No system is 100% secure, but we take reasonable measures to protect what you share with us. If we become aware of a security incident affecting your personal information, we will notify affected users without undue delay and, where required, the relevant authorities.

Retention

  • While your account is active — we keep your data so the Services work.
  • After account deletion — uploaded trade data, derived computations, and portfolio records are permanently removed from our servers within 30 days.
  • Legal exceptions — limited information (such as basic security logs) may be retained longer where required by law or for legitimate security purposes.

Cookies

We use only essential cookies — the minimum needed for the Services to function (authentication, security, and your settings). We do not use third-party cookies. We do not use analytics or advertising cookies. You can control cookies through your browser settings, though disabling essential cookies will prevent the Services from working.

Section 5

Your rights, choices, and how to reach us

Your rights

Depending on where you live, you may have the right to:

  • Access the personal information we hold about you.
  • Correct or update it.
  • Request its deletion.
  • Object to or restrict certain types of processing.
  • Request a copy in a portable format.
  • Withdraw consent (where processing is based on consent).

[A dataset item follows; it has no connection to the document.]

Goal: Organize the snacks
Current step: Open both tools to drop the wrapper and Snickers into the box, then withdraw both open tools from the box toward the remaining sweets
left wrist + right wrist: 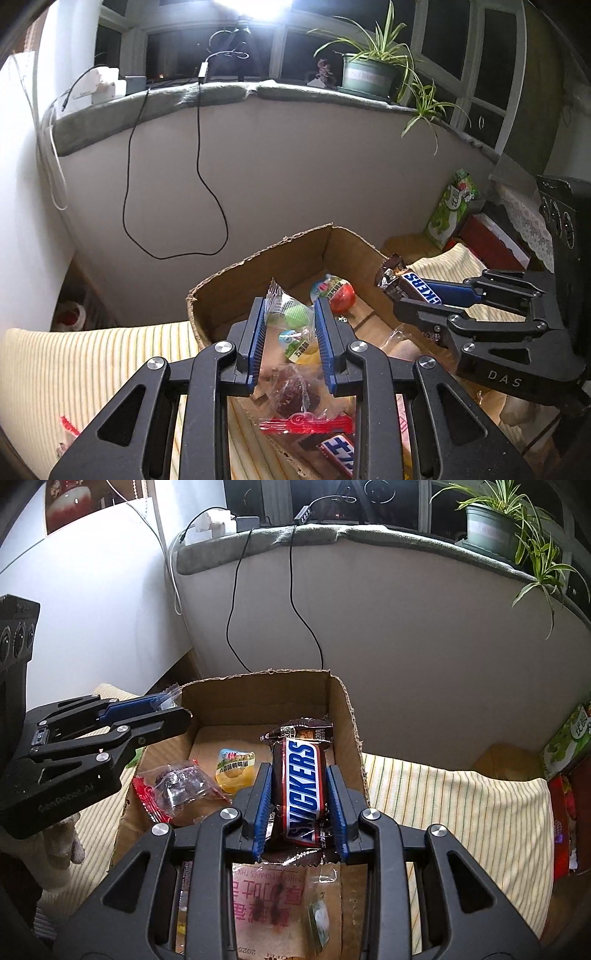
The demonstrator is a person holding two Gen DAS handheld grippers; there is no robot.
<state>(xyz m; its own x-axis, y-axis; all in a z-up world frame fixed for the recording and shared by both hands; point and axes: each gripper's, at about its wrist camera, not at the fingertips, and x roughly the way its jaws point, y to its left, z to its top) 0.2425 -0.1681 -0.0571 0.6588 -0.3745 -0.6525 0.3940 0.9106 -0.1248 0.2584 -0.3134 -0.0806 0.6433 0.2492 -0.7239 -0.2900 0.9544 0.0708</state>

To exercise any of these rights, email privacy@paisaverse.com. We aim to respond within 30 days. Some requests may take longer to process during beta, and we will keep you informed if so. If you are in the EEA or UK, you may also lodge a complaint with your local data protection authority — for example, the CNIL in France (cnil.fr) or the BfDI in Germany. If you are in India, you may approach the Data Protection Board of India once it is operational under the Digital Personal Data Protection Act.

Marketing

If we send you marketing emails, every email will include an unsubscribe link. You can opt out at any time.

Children

Paisaverse is not intended for users under the age of 18. We do not knowingly collect personal information from minors. If you believe a minor has provided us information, please contact us at privacy@paisaverse.com and we will delete it.

Contact

For any privacy questions, requests, or concerns:

Email: privacy@paisaverse.com

Data controller: Paisaverse Private Ltd., a company incorporated in India.

We may update this Privacy Policy as the product evolves. Material changes will be notified by email and via an in-app notice. The "Last updated" date at the top of this page reflects the most recent version.